Key players include President Trump, the Trump Administration, federal agencies (tasked with clause implementation and decentralized enforcement), the Federal Acquisition Regulatory (FAR) Council (to amend FAR within 60 days via deviations and later rulemaking), Office of Management and Budget (OMB, for compliance guidance), and Department of Justice (DOJ, for potential FCA actions building on its May 2025 Civil Rights Fraud Initiative).[3][5][6][8][9][12] It affects all federal contractors/subcontractors, with prime contractors liable for subcontractor violations.[7][8][11]

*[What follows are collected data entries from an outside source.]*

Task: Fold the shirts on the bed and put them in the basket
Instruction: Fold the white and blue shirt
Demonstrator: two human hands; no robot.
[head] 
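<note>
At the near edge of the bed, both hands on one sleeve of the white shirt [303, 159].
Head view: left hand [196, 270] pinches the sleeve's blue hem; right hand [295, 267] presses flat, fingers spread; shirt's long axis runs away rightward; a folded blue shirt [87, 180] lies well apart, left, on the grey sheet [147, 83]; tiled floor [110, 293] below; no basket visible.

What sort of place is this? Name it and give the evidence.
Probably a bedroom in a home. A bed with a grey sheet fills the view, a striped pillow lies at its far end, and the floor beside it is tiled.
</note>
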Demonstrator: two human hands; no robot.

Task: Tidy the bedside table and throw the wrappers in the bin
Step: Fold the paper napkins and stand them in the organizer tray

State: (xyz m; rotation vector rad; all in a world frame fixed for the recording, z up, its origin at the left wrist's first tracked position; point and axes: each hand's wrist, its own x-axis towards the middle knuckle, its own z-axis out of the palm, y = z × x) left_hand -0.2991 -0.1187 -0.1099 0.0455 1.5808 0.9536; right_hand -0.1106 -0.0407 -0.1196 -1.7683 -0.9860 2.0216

This builds on EO 14173 (January 21, 2025), which revoked prior affirmative action orders, required certifications against “illegal DEI,” and prompted litigation (e.g., Fourth Circuit's March 2025 ruling allowing key provisions).[3][4][5][7][8] The 2026 EO escalates by adding specific clauses, timelines (60-day FAR guidance by May 25; 120-day agency reviews by July 24), and multi-agency enforcement to curb costs passed to government from “unethical/illegal” DEI.[1][3][6][9]
Newsworthy due to its aggressive 30-day rollout amid ongoing DOJ enforcement trends and qui tam risks, signaling intensified scrutiny on federal contracting (a massive market), potential legal challenges to executive authority/First-Fifth Amendment issues, and prime contractors' urgent need to revise policies/subcontracts.[5][6][8][12] Issued just days before April 3 reporting, it heightens compliance burdens as agencies prepare modifications.[7][9]